Pragmatic Machine and Deep Learning

Johnny-Five

You might think the JavaScript language was a mismatch for robotics and IoT applications, but you’d be wrong. The movement to apply JavaScript to robotics has been growing since 2010. Yes, many production apps for micro controllers are written in C or Python, but asking a student learning robotics to master C programming first is making things way too hard.

The Johnny-Five framework wants to be a baseline control kit for hardware projects. It supports a bunch of single-board computers, including Arduino (all models), Electric Imp, BeagleBone, Intel Galileo and Edison, Linino One, Pinoccio, pcDuino3, Raspberry Pi, Particle/Spark Core and Photon, Tessel 2, and TI LaunchPad. Johnny-Five can support so many boards because it is based on the Firmata protocol and has an IO plug-in architecture.

Depending on the board, Johnny-Five may run in an on-board Linux environment, as well as on a host machine tethered to a client (via Serial USB or Ethernet), communicating over Wi-Fi to the client, or communicating over Bluetooth to the client. Running tethered isn’t a bad thing in a development environment; in production you might want to switch to a board with wireless or internal Linux support.

In Johnny-Five, the basic abstractions are hardware building blocks: boards, LEDs, servos, GPS, motors, relays, buttons, switches, sensors, and so on. Each class has pretty much the methods, properties, events, and collections you’d expect.
- Martin Heller

Pandas

The Python language by itself is great for massaging data, but not so great for analysis and modeling. Enter Pandas, which provides high-performance, easy-to-use data structures and data analysis tools for the Python programming language. Pythonistas claim that Pandas combined with Jupyter notebooks, Scikit-learn (for machine learning), and Statsmodels (statistics and econometrics) makes it unnecessary for them to use R for data analysis and modeling.

The key features of Pandas include a fast and efficient R-like DataFrame object for data manipulation with integrated indexing; methods for reading and writing data between in-memory data structures and different formats; data alignment and handling of missing data; reshaping and pivoting of data sets; aggregating or transforming data with a SQL-like group by engine; merging and joining of data sets; hierarchical axis indexing; time series functionality; and optimized performance. Pandas requires NumPy and optionally SciPy, Matplotlib, and Statsmodels. Pandas is in turn a dependency of Statsmodels.
- Martin Heller

Scikit-learn

Scikit-learn is one of the key components of a Python-based toolkit for data analysis, along with Pandas, Jupyter notebooks, Statsmodels, and its own dependencies NumPy, SciPy, and Matplotlib. The Scikit-learn Python module implements tools for machine learning, including algorithms for classification, clustering, regression, dimensionality reduction, feature extraction, model selection, and preprocessing. There are enough algorithms that Scikit-learn supplies a cheat sheet to point you in the correct direction.
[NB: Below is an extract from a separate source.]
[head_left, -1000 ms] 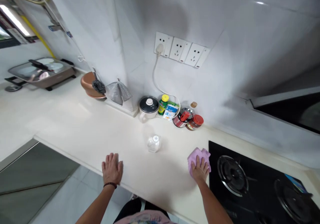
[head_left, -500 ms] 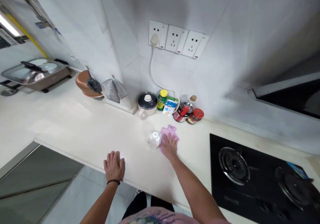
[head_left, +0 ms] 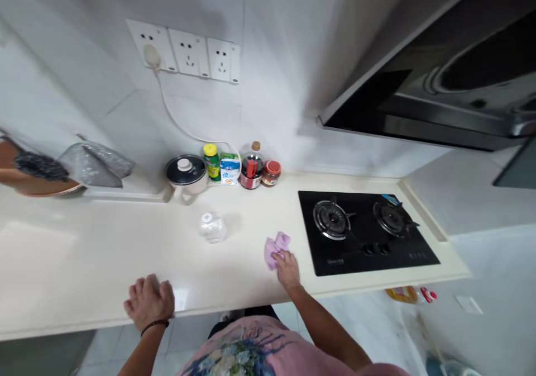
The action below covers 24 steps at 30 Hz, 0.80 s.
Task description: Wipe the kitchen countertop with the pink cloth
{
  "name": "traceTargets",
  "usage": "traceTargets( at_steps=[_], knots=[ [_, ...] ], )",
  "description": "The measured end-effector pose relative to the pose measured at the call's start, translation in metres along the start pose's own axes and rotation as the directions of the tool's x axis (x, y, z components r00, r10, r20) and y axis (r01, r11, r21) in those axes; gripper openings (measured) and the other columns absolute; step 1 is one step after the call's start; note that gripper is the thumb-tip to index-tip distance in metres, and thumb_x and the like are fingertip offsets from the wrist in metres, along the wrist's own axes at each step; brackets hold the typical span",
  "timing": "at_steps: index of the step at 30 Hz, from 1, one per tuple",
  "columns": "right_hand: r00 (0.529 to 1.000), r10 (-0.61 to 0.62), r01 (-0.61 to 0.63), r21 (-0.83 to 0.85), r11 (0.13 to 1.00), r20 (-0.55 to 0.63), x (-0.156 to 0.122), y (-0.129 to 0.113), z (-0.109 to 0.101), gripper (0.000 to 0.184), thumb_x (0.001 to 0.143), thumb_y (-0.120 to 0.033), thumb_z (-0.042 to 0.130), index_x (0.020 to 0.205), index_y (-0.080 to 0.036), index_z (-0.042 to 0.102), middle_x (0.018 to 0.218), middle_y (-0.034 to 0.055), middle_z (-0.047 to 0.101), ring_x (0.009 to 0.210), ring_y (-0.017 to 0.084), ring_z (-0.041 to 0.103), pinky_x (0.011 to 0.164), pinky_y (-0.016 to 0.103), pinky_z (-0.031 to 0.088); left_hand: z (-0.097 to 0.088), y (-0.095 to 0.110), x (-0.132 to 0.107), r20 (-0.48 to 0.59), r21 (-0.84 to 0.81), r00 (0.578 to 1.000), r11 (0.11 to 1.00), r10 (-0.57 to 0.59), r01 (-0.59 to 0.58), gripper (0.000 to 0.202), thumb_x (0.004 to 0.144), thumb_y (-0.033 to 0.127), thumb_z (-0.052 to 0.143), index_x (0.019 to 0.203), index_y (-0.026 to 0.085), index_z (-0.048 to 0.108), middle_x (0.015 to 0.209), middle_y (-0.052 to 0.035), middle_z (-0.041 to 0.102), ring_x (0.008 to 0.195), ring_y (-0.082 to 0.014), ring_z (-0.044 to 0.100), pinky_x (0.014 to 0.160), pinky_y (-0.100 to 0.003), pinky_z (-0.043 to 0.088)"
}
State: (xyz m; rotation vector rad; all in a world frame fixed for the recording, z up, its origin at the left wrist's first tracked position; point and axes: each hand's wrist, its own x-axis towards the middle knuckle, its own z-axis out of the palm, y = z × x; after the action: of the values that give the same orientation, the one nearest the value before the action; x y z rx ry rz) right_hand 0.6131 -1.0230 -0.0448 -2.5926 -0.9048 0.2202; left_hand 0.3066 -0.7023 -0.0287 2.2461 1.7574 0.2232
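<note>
My right hand (head_left: 288, 270) is on a pink cleaning cloth (head_left: 274, 248), its fingers bunching the near edge against the white countertop (head_left: 247, 261), just left of the gas stove. At the counter's front edge, my left hand (head_left: 149, 300) leans palm down with a dark bead bracelet at the wrist; it holds nothing and its fingers are apart. Between the hands and farther back, a clear glass jar or cup (head_left: 213, 228) lies on the countertop. Its exact kind is hard to tell.
A black two-burner gas stove (head_left: 364, 231) is to the right, beneath a dark range hood (head_left: 419, 91). Along the wall stand a small lidded electric pot (head_left: 187, 176), a green bottle (head_left: 212, 163), a seasoning packet (head_left: 230, 171), a dark sauce bottle (head_left: 251, 175) and a red-lidded jar (head_left: 271, 174).
The view has swung right. My right hand has moved the cloth away from the glass toward the stove and closer to me, its flat fingers now gathered on it. My left hand stays at the edge.
</note>
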Motion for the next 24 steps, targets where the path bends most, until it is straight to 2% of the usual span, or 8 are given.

The machine learning algorithm selection in Scikit-learn is limited to well-established options, meaning there have been at least three years since publication, with 200-plus citations, wide use, and demonstrated utility. There are many companion Python modules that handle tasks outside the scope of Scikit-learn: Seqlearn and Hmmlearn for hidden Markov models, PyStruct for structured predictions, Pandas and Statsmodels for statistics, Theano for deep learning, Scikit-image for image processing, and NLTK for natural language processing.
- Martin Heller

Caffe

Caffe is a deep learning framework from the Berkeley Vision and Learning Center, released under the BSD 2-Clause license. The core Caffe framework is written in C++ with support for CUDA on Nvidia GPUs and the ability to switch between running on CPUs and GPUs. Caffe has command-line, Python (including Jupyter Notebook), and Matlab interfaces.

While Caffe was originally aimed at computer vision learning using neural networks, it has also been used for speech, image sequence, and multimedia recognition. Philosophically, it is designed to be an expressive, extensible, modular, high-speed framework supported by an active community.
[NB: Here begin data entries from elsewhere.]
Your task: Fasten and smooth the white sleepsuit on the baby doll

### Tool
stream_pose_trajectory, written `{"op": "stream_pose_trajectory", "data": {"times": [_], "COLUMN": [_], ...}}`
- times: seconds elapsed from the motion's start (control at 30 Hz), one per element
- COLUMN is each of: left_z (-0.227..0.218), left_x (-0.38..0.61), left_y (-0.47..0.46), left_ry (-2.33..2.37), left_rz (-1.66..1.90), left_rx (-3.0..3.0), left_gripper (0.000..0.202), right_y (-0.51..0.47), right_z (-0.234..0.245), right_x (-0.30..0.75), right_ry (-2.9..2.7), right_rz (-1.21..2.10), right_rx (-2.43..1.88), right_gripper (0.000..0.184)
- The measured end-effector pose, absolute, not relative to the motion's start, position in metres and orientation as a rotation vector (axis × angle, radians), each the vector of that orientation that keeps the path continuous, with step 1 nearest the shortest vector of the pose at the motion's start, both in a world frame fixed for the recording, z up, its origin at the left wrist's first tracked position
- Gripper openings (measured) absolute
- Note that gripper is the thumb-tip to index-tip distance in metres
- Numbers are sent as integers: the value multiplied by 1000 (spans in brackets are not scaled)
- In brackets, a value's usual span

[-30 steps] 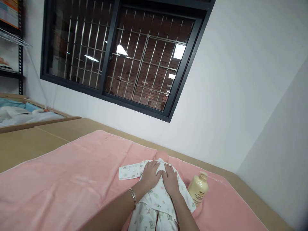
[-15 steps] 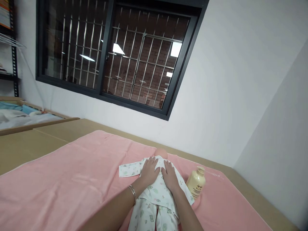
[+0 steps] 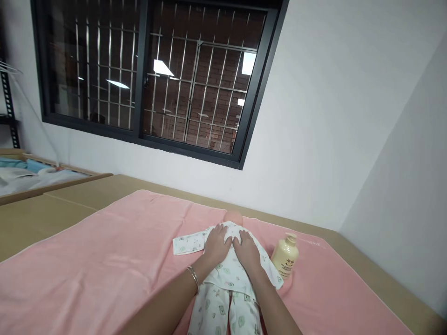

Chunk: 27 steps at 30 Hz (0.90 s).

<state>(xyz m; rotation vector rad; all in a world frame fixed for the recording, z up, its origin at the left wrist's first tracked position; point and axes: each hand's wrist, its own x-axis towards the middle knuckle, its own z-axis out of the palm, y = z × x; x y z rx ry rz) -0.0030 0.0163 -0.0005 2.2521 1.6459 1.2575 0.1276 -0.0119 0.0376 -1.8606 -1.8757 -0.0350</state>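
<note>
A baby doll [image 3: 233,217] lies on a pink towel [image 3: 115,242], its head toward the wall. It wears a white patterned long-sleeved top [image 3: 230,274] and matching trousers [image 3: 211,309]. My left hand [image 3: 217,244] rests flat on the upper left of the top, fingers stretched out. On the upper right of it lies my right hand [image 3: 246,250], also flat, the two thumbs close together. A bangle circles my left wrist. One sleeve [image 3: 189,243] spreads out to the left. Beside the right sleeve stands a pale yellow pump bottle [image 3: 285,257].
The towel covers part of a tan surface [image 3: 26,228] that meets the white wall [image 3: 296,153]. A dark-framed window [image 3: 192,88] with metal bars is above. At the far left, a wooden-edged box [image 3: 38,185] holds white and blue cloths, near a black shelf post [image 3: 9,102].
The camera view has shifted slightly. My hands stay on the doll's top, with the thumbs and fingers moved a little. The bottle and the clothes keep their places.
</note>
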Motion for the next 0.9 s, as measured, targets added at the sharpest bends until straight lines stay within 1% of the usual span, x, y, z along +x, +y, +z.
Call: {"op": "stream_pose_trajectory", "data": {"times": [0.07, 0.17, 0.23, 0.3, 0.4, 0.5, 0.6, 0.67, 0.73, 0.83, 0.9], "left_z": [-2, -2, -2, -3, -5, -7, -10, -12, -12, -12, -12], "left_x": [-4, -4, -4, -3, -3, -4, -6, -7, -8, -10, -11], "left_y": [21, 24, 21, 18, 13, 13, 19, 24, 28, 31, 29], "left_ry": [1577, 1459, 1437, 1475, 1585, 1703, 1718, 1654, 1506, 1258, 1221], "left_rz": [1239, 1271, 1343, 1413, 1432, 1363, 1275, 1266, 1304, 1410, 1468], "left_rx": [2302, 2373, 2363, 2322, 2267, 2226, 2233, 2264, 2331, 2398, 2379], "left_gripper": [44, 39, 36, 32, 30, 36, 45, 46, 41, 35, 32], "right_y": [-2, 7, 4, -3, -17, -22, -15, -7, -2, -2, -8], "right_z": [35, 36, 39, 42, 45, 44, 40, 37, 37, 39, 41], "right_x": [135, 139, 135, 128, 116, 113, 119, 126, 132, 134, 129], "right_ry": [-1960, -2046, -2070, -2051, -1937, -1830, -1842, -1921, -2027, -2140, -2135], "right_rz": [4, 27, -14, -66, -113, -74, -27, 8, 47, 22, -43], "right_rx": [-1799, -1743, -1721, -1735, -1865, -1975, -1931, -1881, -1829, -1718, -1705], "right_gripper": [51, 52, 48, 40, 34, 36, 44, 53, 56, 54, 48]}}
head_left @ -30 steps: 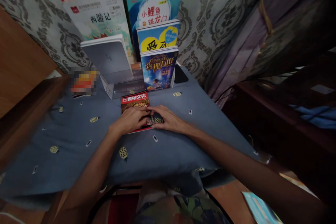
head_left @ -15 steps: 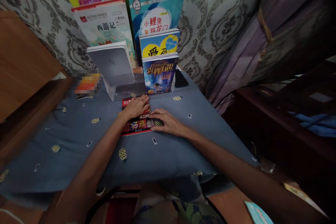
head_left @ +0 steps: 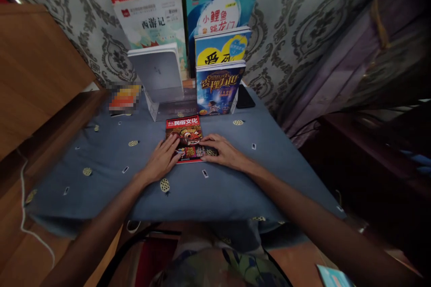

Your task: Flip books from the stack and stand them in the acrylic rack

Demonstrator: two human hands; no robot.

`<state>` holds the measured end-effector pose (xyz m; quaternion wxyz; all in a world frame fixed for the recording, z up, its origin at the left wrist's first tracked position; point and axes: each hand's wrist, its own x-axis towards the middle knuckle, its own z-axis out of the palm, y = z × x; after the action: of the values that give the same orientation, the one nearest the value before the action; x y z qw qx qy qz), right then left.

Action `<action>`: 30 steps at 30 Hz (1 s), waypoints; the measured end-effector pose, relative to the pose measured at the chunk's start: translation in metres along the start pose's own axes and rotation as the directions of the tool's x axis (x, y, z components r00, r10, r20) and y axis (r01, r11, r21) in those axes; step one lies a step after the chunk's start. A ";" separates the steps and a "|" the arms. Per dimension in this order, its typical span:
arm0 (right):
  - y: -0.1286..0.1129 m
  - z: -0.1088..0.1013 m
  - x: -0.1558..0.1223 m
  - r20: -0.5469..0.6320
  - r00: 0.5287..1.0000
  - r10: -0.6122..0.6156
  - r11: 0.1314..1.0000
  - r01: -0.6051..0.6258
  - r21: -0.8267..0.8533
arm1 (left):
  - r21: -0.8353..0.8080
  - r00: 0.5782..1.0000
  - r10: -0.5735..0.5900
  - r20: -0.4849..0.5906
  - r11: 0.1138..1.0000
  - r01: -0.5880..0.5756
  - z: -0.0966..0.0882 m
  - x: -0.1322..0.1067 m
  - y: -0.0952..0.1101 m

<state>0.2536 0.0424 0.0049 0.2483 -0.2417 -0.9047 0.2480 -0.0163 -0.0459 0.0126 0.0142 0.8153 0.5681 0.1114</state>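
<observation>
A red-covered book (head_left: 185, 133) with a mask picture lies flat on the blue cloth-covered table (head_left: 101, 161). My left hand (head_left: 162, 160) rests open at its near left corner, fingers stretched along the left edge. My right hand (head_left: 222, 151) lies flat and open on its near right corner, fingers pointing left over the cover. Neither hand grips the book.
A clear stand (head_left: 170, 108) behind the book holds a grey book (head_left: 158, 71) and a dark blue book (head_left: 217, 87), with several more books (head_left: 151, 18) stacked upright against the patterned wall. A black phone (head_left: 244, 97) lies at the right. A wooden panel (head_left: 30, 71) stands left.
My left hand slid back from the middle of the cover to the near left corner, baring the mask picture. My right hand stayed at the near right corner. The view shifted left.
</observation>
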 end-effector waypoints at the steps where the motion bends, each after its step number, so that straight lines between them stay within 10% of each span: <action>1: 0.000 0.000 0.000 0.002 1.000 0.003 1.000 -0.003 -0.001 | 0.003 0.997 -0.074 -0.021 0.997 0.074 0.001 -0.003 -0.003; 10: -0.006 -0.001 -0.001 -0.004 1.000 -0.022 0.992 0.022 -0.127 | 0.061 0.974 -0.220 -0.056 0.973 0.224 0.008 -0.006 -0.002; 20: -0.080 0.040 0.001 0.206 0.947 -0.247 0.926 0.294 -0.238 | 0.027 0.979 -0.200 -0.028 0.979 0.201 0.005 -0.007 -0.001; 30: -0.045 0.006 0.002 -0.021 0.999 0.045 0.963 -0.049 -0.265 | -0.068 0.963 -0.270 -0.007 0.961 0.269 0.004 -0.004 -0.001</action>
<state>0.2345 0.0079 0.0268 0.2146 -0.2959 -0.9219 0.1286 -0.0182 -0.0489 0.0083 0.0516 0.7285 0.6698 0.1340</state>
As a deep learning framework, Caffe implements a number of different kinds of compute layers -- such as data, convolution, loss, reduction, and pooling -- connected into a directed acyclic graph (DAG) network. An assortment of solvers, such as stochastic gradient descent (STG), find the best parameters by forward inference and back-propagation, with automatic calculation of the gradients at each step. A “model zoo” is useful for sharing networks and solved weights. You can speed up your own work by adapting existing solved networks for different features and classifications.

Caffe installs on Docker, Ubuntu, OS X, RHEL, CentOS, Fedora, and Windows. An experimental branch of the Caffe repository implements an OpenCL back end as an alternative to CUDA.
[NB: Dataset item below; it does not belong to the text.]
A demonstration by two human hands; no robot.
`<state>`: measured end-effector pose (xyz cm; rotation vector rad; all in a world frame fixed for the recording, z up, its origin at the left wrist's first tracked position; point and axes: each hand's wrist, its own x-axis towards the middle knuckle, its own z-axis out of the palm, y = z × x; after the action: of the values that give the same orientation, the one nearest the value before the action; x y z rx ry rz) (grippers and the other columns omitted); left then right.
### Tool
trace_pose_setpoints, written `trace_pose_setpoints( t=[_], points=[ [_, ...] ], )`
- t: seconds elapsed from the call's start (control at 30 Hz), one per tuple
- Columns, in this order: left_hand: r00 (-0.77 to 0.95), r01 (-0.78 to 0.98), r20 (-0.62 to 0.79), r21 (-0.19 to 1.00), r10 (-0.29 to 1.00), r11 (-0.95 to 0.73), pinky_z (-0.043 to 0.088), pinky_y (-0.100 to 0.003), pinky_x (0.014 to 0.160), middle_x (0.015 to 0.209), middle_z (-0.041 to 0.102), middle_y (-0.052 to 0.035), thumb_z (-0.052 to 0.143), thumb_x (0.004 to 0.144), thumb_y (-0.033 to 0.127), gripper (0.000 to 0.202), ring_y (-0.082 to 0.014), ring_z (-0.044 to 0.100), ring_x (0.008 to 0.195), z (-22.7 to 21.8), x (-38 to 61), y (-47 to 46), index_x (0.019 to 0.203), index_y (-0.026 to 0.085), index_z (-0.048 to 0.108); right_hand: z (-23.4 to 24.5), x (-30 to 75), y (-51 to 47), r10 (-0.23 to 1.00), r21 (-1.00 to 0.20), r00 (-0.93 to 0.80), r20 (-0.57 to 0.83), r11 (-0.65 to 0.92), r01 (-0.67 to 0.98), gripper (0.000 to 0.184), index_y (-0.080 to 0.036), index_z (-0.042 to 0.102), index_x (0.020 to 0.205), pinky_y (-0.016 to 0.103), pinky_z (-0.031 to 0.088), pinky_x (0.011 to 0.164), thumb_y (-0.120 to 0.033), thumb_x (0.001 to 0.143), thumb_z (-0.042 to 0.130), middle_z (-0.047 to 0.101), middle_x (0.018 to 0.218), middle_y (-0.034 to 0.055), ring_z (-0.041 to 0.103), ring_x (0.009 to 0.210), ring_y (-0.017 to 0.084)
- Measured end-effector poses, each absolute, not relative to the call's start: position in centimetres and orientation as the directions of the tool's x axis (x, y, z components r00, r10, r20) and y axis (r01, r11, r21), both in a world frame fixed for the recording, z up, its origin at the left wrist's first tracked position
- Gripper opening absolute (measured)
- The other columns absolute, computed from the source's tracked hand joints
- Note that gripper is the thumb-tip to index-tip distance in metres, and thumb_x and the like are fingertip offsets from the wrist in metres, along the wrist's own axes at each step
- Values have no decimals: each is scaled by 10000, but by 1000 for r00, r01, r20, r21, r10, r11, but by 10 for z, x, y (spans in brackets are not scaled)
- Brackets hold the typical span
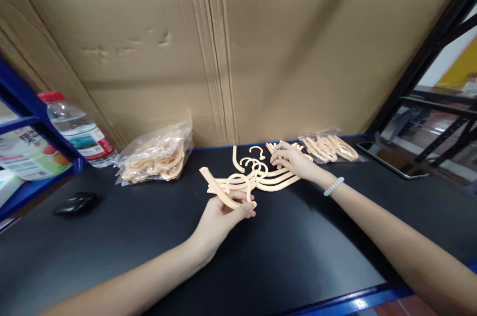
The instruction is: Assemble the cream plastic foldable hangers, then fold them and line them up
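Centrally, the left hand clasps a hanger arm and a hook above the worktop. Relative to it: hangers at one o'clock; right hand at two, over loose pieces, its grip's state impossible to tell; bag at ten.

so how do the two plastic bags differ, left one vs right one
The left bag looks bulkier than the right bag. The left bag rises to a peak; the right bag lies low. Cream pieces look jumbled in the left bag, more lined up in the right bag. Both are clear, with similarly coloured contents.
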<state>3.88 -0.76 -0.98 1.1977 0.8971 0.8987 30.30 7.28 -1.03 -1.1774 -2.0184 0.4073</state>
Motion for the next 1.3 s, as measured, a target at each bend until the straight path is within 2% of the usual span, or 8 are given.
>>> trace_pose_setpoints(
  t=[0.2,0.37,0.6,0.77,0.87,0.97,1.1,1.3],
  points=[
    [407,-103,-43,990,912,92,501,-241,733,834,620,3,761,759,294,181,-121,616,739,-10,38,-6,790,152,653,0,305,67,869,-786,-29,494,461,412,240,-205,506,1007,315,521,624,-392,959,364,579,953,52,621,655,124],
    [401,-61,-45,995,915,76,476,-245,709,775,647,-14,754,758,288,163,-135,597,723,-10,37,-5,780,155,663,10,300,46,925,-928,105,364,371,-48,300,-203,575,913,331,532,757,-488,829,615,642,1035,60,648,768,132],
    [370,-83,-72,990,926,110,483,-272,695,737,675,-44,793,696,294,186,-159,604,703,-10,35,-3,785,146,723,7,277,22,967,-966,84,240,246,-79,244,-169,708,830,361,529,807,-352,687,780,602,1213,103,624,801,150],
    [383,-116,-64,986,922,117,492,-279,735,769,680,-40,814,667,264,172,-155,603,716,-10,34,-1,759,153,718,2,255,5,990,-972,39,133,138,-191,629,-283,563,1209,359,531,852,-238,634,815,520,1318,76,645,842,142],
    [383,-128,-70,984,921,127,485,-271,750,783,680,-32,823,660,245,180,-149,603,735,-11,34,-1,765,154,709,-3,242,-3,995,-945,-89,49,17,-328,814,-301,432,1320,367,523,868,-177,617,823,628,1091,39,666,847,157],
    [392,-132,-53,985,918,114,472,-263,756,759,662,-11,806,691,238,166,-139,596,734,-13,33,-2,777,163,685,-8,233,-8,973,-922,-229,-30,-115,-370,655,-234,526,1216,337,521,840,-173,633,819,667,832,-5,674,826,160],
    [415,-138,-29,986,909,95,466,-279,779,750,660,-8,796,704,238,158,-150,599,755,-14,33,-3,769,169,670,-14,228,-12,955,-943,-294,-28,-123,-309,298,-184,674,932,328,508,863,-224,670,810,705,890,31,666,846,157],
    [433,-152,-23,984,901,98,464,-281,753,756,664,-8,823,654,233,152,-156,593,739,-8,34,-4,708,166,697,-20,228,-13,950,-977,-312,35,-33,-211,295,-218,667,952,353,523,859,-225,690,802,701,865,2,668,833,160]
  ],
)
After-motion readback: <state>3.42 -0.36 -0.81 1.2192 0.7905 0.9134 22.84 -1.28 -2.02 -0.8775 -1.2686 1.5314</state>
Caffe is used at Facebook and Pinterest to recognize objects and flag objectionable content in uploaded images, at Adobe to catalog typefaces, and at Yahoo Japan to personalize news and content.
- Martin Heller

CNTK

CNTK, the Computational Network Toolkit from Microsoft Research, is a unified deep-learning toolkit that describes neural networks as a series of computational steps via a directed graph. Microsoft describes it as production-quality, open source, multimachine, multi-GPU, and highly efficient for neural network training to recognize and classify speech, images, and text. You can install CNTK on Windows or Linux, on Azure, or as a Docker container.

When CNTK was released in January, Microsoft’s own comparisons showed it to be faster than all of the competing neural network learning toolkits -- Theano, TensorFlow, Torch 7, and Caffe -- running on the same hardware. Microsoft also claimed it was the only one to scale multiple CUDA (Nvidia) GPUs across multiple machines. Since then, Google has revealed its Tensor Processing Unit, which may change the speed equation when Tensor Processing Unit services for TensorFlow are available to Google Cloud customers. Google also added distributed computing support to TensorFlow.

CNTK supports Feed Forward, CNN (convolutional neural networks), LSTM (long short-term memory), and RNN (recurrent neural networks), and a full suite of training algorithms. Unique to CNTK, a 1-bit SGD algorithm improves performance for deep neural network training, but has a more restrictive license than the rest of CNTK. A newer version of CNTK, planned for September 2016, will include Reinforcement Learning pipelines, as well as CNTK APIs supporting Python, C++, and .Net (C#) bindings.
- Martin Heller

NLTK

NLTK, the Natural Language Toolkit, is a platform for building Python programs to work with human language data. It provides interfaces to more than 50 corpora and lexical resources such as WordNet, along with wrappers for natural language processing languages, and a suite of text processing libraries for classification, tokenization, stemming, tagging, parsing, and semantic reasoning.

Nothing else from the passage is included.